Shawn, if we work out the details on a local "Meet & Greet" I will make it a point to help you build your table. You do have the skills, you just lack confidence. You did a nice job on the storage bins.


----------



## reds_21 (Dec 24, 2004)

we really need to do something cause my honey-do list is getting out of control and everything i attempt to make for her is failing!!!!

is lack of confidence that obvious? well when you get as frusterated as i do it doesn't help!!!!!

shawn


----------



## reible (Sep 10, 2004)

reds_21 said:


> ok, i am having issues with my router table and need some advice. i have a craftsman router that i purchased awhile back that came with a router table. good for beginner (maybe) but i am having some issues with it. i haven't been able to use it that much only for the fact that the 3 mounting screws that hold the router to the underisde of the table are stripping. when changing the router bit or putting the router away, after time the phillips head screws have rounded. i gave up yesterday and said the hell with it!!! without the obvious advice which would be to make a nicer table how can i use what i have until i get good enough to make my own? it is a pain in the rear to constantly have to screw and unscrew these screws just to change bits.
> 
> i do have the plans for the router table that the router workshop uses but i don't think im experienced enough to attempt that w/o blowing theough a lot of wood.
> 
> ...


 Any way you could post some pictures of your set-up?

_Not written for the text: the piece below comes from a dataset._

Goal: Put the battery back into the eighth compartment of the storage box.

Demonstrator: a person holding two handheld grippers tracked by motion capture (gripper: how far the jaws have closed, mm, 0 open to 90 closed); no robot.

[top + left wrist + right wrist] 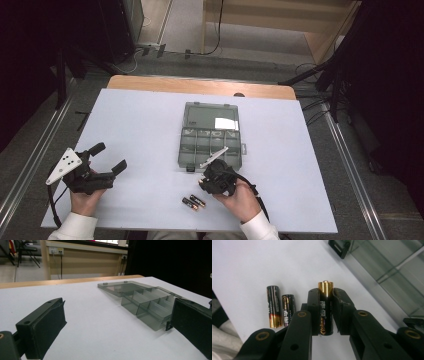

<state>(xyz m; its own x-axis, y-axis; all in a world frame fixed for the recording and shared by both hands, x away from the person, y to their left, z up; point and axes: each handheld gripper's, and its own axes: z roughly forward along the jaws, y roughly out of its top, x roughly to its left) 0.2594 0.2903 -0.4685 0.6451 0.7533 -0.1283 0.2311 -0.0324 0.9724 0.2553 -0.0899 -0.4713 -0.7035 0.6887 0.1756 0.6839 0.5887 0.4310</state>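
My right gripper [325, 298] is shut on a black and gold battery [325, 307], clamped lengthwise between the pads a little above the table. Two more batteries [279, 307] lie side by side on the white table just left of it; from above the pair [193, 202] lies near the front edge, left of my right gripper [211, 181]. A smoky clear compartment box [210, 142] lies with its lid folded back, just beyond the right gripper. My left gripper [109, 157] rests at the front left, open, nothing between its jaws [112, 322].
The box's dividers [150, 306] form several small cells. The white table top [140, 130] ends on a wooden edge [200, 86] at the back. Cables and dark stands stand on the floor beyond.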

I have as of now 4 craftsman router tables and I might be able to give a couple of ideas how to work around some of the issues. I do not have to take the router on and off the table to change bits.... I do take the plastic "viewer" window off the router as that mostly got in the way and is not of any good use when mounted under the table.

As far as making your own table.... If you get a top like say the one from oak-park that is used on the Router Workshop and one of the plates they sell most of the hard work would be done for you. A table top can be mounted on pretty much a box minus the one side. I haven't priced the top and plate latly but amazon sells them and you can get free shipping.... I think they would come to maybe $110 or so???

Remember woodworking is fun.... but sometime things go a little haywire...
Last week I was putting a couple of shed doors together, it wasn't until I was putting the last coat of paint on them that I noticed I had assembled a part on each door backwards...... it had been a ruff hot day until then but I ended up laughing at my mistake, took an icetea break and fixed the problem I had made for myself and it turned out to be a good day in the shop.

Now take a deep breath and get back to the honey do list.

Ed


----------



## GoonMan (Mar 22, 2005)

Hello shawn,

I can look at all of my projects and see the mistakes that I have made and the one thing that I remember is that I have learned from each one.

The best thing about wood working is the finished product, the fun and relaxation that I receive from each new project I try. Take your time, relax and enjoy. Skills improve as time goes on.

I believe you can make a table.


----------